Re: [RFC][PATCH] Simple privacy enhancement for /proc/<pid>

From: Albert Cahalan
Date: Tue Apr 12 2005 - 01:12:28 EST


On Sun, 2005-04-10 at 17:38 +0200, Rene Scharfe wrote:

> Albert, allowing access based on tty sounds nice, but it _is_ expansive.
> More importantly, perhaps, it would "virtualize" /proc: every user would
> see different permissions for certain files in there. That's too comlex
> for my taste.

If you really can't allow access based on tty, then at least allow
access if any UID value matches any UID value. Without this, a user
can not always see a setuid program they are running.
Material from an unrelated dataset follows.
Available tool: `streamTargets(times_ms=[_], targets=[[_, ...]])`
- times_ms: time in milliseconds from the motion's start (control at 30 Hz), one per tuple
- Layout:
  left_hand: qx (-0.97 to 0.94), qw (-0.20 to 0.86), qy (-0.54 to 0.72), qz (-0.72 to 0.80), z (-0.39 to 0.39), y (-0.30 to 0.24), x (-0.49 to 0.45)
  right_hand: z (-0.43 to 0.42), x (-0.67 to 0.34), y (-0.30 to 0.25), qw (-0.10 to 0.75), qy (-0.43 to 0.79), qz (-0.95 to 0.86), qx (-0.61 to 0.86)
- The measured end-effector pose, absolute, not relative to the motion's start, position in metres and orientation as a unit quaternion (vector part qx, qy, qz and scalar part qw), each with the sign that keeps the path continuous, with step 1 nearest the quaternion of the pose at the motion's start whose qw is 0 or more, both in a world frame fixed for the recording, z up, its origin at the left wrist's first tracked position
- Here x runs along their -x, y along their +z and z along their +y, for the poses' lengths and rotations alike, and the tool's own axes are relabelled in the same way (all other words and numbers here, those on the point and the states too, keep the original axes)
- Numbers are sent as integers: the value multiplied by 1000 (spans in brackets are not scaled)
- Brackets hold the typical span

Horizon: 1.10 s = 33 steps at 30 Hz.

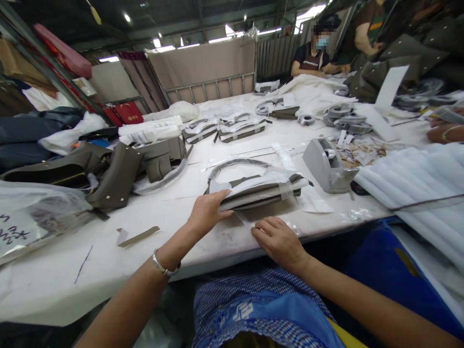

> First, configuring via kernel parameters is sufficient. It simplifies
> implementation a lot because we know the settings cannot change. And we
> don't need the added flexibility of sysctls anyway -- I assume these
> parameters are set at installation time and never touched again.

This means mucking with boot parameters, which can be a pain.
The various boot loaders do not all use the same config file.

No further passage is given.